Here are the main differences between these two options.

Community provided datasets:
- are faster to share (no reviewing process)
- can contain the data files themselves on the Hub
- are identified under the namespace of a user or organization: thomwolf/my_dataset or huggingface/our_dataset
- are flagged as unsafe by default because a dataset contains executable code so the users need to inspect and opt-in to use the datasets
Canonical datasets:
- are solwer to add (need to go through the reviewing process on the githup repo)
- are identified under the root namespace (my_dataset) so they need to select a shortname which is still free
- usually don’t contain the data files which are retrieved from the original URLs (but this can be changed under specific request to add the files to the Hub)
- are flagged as safe by default since they went through the reviewing process (no need to opt-in).

Note

The distinctions between “canonical” and “community provided” datasets is made purely based on the selected sharing workflow and don’t involve any ranking, decision or opinion regarding the content of the dataset it-self.

Adding tests and metadata to the dataset¶

It’s recommended to add testing data and checksum metadata to your dataset so it’s behavior can be tested and verified, and the generated dataset can be certified.
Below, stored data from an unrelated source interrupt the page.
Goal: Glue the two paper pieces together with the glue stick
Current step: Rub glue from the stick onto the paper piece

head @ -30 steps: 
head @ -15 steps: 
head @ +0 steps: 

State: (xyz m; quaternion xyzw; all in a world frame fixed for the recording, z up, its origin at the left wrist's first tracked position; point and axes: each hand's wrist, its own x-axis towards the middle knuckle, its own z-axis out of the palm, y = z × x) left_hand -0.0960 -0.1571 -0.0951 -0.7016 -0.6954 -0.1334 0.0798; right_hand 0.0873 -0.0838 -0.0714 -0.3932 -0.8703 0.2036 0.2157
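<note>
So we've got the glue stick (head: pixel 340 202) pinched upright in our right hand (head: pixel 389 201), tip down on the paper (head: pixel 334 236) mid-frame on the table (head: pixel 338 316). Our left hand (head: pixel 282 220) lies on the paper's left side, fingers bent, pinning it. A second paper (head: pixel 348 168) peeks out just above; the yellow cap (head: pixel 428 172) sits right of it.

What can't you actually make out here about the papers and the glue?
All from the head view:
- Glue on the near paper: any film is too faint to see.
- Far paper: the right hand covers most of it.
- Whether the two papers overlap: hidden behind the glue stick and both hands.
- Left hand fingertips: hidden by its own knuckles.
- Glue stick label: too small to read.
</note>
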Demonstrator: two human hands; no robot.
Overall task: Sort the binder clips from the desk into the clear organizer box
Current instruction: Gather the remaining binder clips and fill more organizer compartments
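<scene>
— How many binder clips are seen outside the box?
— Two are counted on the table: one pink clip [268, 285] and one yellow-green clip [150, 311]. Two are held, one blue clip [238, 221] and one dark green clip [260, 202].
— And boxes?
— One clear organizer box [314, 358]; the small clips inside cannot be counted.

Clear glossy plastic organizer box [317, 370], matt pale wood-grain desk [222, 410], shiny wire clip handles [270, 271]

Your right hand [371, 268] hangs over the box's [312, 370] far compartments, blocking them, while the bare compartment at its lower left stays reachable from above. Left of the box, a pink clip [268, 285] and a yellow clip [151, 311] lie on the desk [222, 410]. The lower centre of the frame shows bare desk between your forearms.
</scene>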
In this section we’ll explain how you can add two objects to the repository for that:

dummy data which are used for testing the behavior of the script (without having to download the full data files), and
dataset_infos.json which are metadata used to store the matedata of the dataset including the data files checksums and the number of exampes which can used to confirm that the dataset generation procedure went well.

Note

In the rest of this section, you should make sure that you run all of the commands from the root of your local nlp repository.

Adding metadata¶

You can check that the new dataset loading script works correctly and create the dataset_infos.json file at the same time by running the command:

If the command was succesful, you should now have a dataset_infos.json file created in the folder of your dataset loading script.

Here is a dummy example of the content for a dataset with a single configuration:

{
        "default": {
                "description": "The Text REtrieval Conference (TREC) Question Classification dataset contains 5500 ...\n",
                "citation": "@inproceedings{li-roth-2002-learning,\n    title = \"Learning Question Classifiers\",..\",\n}\n",
                "homepage": "https://cogcomp.seas.upenn.edu/Data/QA/QC/",
                "license": "",
                "features": {
                        "label-coarse": {
                                "num_classes": 6,
                                "names": ["DESC", "ENTY", "ABBR", "HUM", "NUM", "LOC"],
                                "names_file": null,
                                "id": null,
                                "_type": "ClassLabel"
                        },
                        "text": {
                                "dtype": "string",
                                "id": null,
                                "_type": "Value"
                        }
                },
                "supervised_keys": null,
                "builder_name": "trec",
                "config_name": "default",
                "version": {
                        "version_str": "1.1.0", "description": null,
                        "nlp_version_to_prepare": null,
                        "major": 1, "minor": 1, "patch": 0
                },
                "splits": {
                        "train": {
                                "name": "train",
                                "num_bytes": 385090,
                                "num_examples": 5452,
                                "dataset_name": "trec"
                        },
                        "test": {
                                "name": "test",
                                "num_bytes": 27983,
                                "num_examples": 500,
                                "dataset_name": "trec"
                        }
                },
                "download_checksums": {
                        "http://cogcomp.org/Data/QA/QC/train_5500.label": {
                                "num_bytes": 335858,
                                "checksum": "9e4c8bdcaffb96ed61041bd64b564183d52793a8e91d84fc3a8646885f466ec3"
                        },
                        "http://cogcomp.org/Data/QA/QC/TREC_10.label": {
                                "num_bytes": 23354,
                                "checksum": "033f22c028c2bbba9ca682f68ffe204dc1aa6e1cf35dd6207f2d4ca67f0d0e8e"
                        }
                },
                "download_size": 359212,
                "dataset_size": 413073,
                "size_in_bytes": 772285
        }
}

Adding tests dummy data¶

Now that we have the metadata prepared we can also create some dummy data for automated testing. You can use the following command to get in-detail instructions on how to create the dummy data:

python nlp-cli dummy_data datasets/<your-dataset-folder>

This command will output instructions which are specifically tailored for your dataset and will look like:

==============================DUMMY DATA INSTRUCTIONS==============================
- In order to create the dummy data for my-dataset, please go into the folder './datasets/my-dataset/dummy/1.1.0' with `cd ./datasets/my-dataset/dummy/1.1.0` .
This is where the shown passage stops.